Seif Sharif Hamad (Foto: DW/Mohammed K Ghassani)
Sieht sich als Sieger: Maalim Seif Sharif HamadBild: DW/M. Ghassani

Zerreißprobe für Sansibar

Die CCM fordert jetzt Neuwahlen für Sansibar. Die CUF hat bereits angekündigt, diese zu boykottieren. Sie besteht weiterhin darauf, die Wahlen gewonnen zu haben. Seit Wochen laufen Gespräche zwischen CCM-Mann Shein und Seif Sharif Hamad von der CUF, bislang ergebnislos. Darüber, was hinter den Kulissen passiert, erfährt die Öffentlichkeit nichts. Nun meldete sich Shein erstmals nach wochenlangem Schweigen zu Wort, um zu bekräftigen, dass er nach wie vor der rechtmäßige Präsident Sansibars sei. Seinem Konkurrenten Seif Sharif Hamad zufolge ist Sansibar seit dem zweiten November führerlos - an dem Tag sei das Mandat des Präsidenten offiziell abgelaufen.

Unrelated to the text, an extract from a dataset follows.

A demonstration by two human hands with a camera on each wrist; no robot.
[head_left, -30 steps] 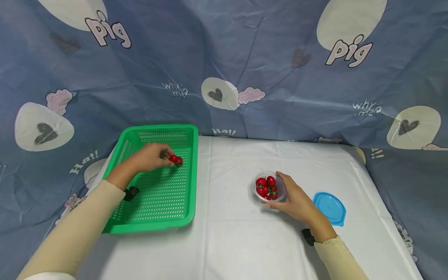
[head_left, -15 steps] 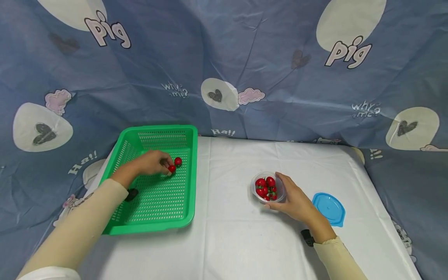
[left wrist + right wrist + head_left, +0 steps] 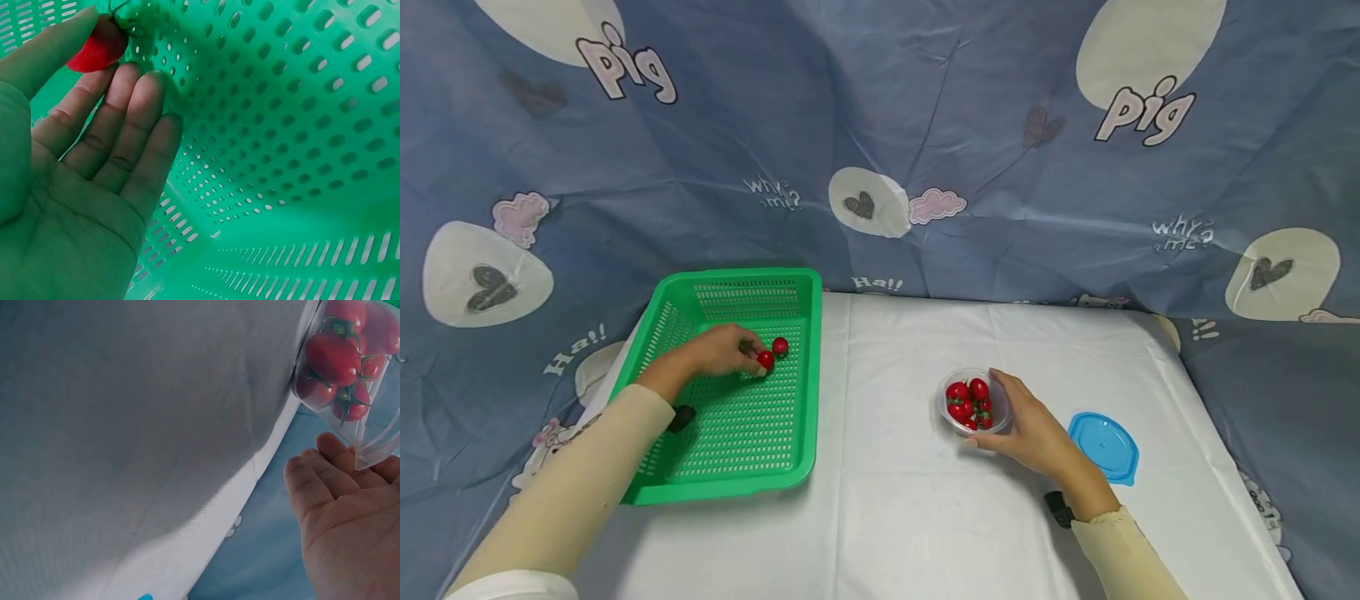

Die Verfassung gibt keine klare Antwort darauf, was in einem solchen Fall zu tun ist. Es wäre nun an der CUF, eine Klage vor dem höchsten Gericht anzustreben, um Rechtssicherheit zu bekommen. Doch die Sorge, dass die Justiz zu Gunsten der Regierungspartei entscheiden würde, hält sie bislang davon ab. "Für mich wirkt es so, als sagt Shein uns Sansibaris, dass er sowieso das Machtmonopol hat und wir nichts gegen ihn ausrichten können", beschwert sich die Rechtsanwältin Fatma Karume im DW-Interview. "Er vermittelt uns den Eindruck, unsere Wählerstimmen seien ihm egal."

Ali Mohamed Shein (Foto: imago/Xinhua)
Sieht sich weiterhin als Präsident: Ali Mohamed SheinBild: Imago/Xinhua

Die politische Krise stellt Sansibar auf die Zerreißprobe: Seit den 1990er Jahren kam es im Zuge von Wahlen immer wieder zu Auseinandersetzungen mit Toten und Verletzten zwischen Anhängern der CCM und der CUF. Um neuer Gewalt vorzubeugen, formen beide Parteien seit 2010 eine Regierung der nationalen Einheit. Der Gesprächsfaden zwischen der CUF und der CCM dürfe in keinem Fall abreißen, warnt Hubertus von Welck von der Friedrich-Naumann-Stiftung, der als Wahlbeobachter in Sansibar war. "Wenn es zu keiner Verhandlungslösung kommt, dann drohen wieder gewalttätige Auseinandersetzungen und Tote."

Lebensmittelpreise steigen

Noch ist es ruhig in Sansibar und seit einem Treffen von Tansanias Präsident Magufuli und Seif Sharif Hamad Ende Dezember sind auch die Soldaten aus dem Straßenbild verschwunden. Die staatliche Verwaltung funktioniert nach wie vor, obwohl die CUF ihre Minister aus der gemeinsamen Regierung abgezogen hat und obwohl es kein Parlament mehr gibt - denn auch die Mandate der Abgeordneten sind seit Anfang November abgelaufen. Was fehlt, ist die demokratische Kontrolle der Behörden.

Marktstand in Sansibar (Foto: imago/blickwinkel)
Grundnahrungsmittel sind teuer gewordenBild: imago/blickwinkel

Derweil verschlechtert sich die wirtschaftliche Lage auf der Inselgruppe. Bohnen, Kartoffeln und Tomaten, die vom Festland dorthin verkauft werden, sind knapp geworden; die Preise steigen. Die tansanische Regierung schreibt das dem Missmanagement der Geschäftsleute zu, der schlechten Infrastruktur und der überbordenden Bürokratie bei den Importen. In Sansibar machen viele den politischen Stillstand für diese Situation verantwortlich: Aus Sorge vor politischen Unruhen kaufen die Händler weniger ein.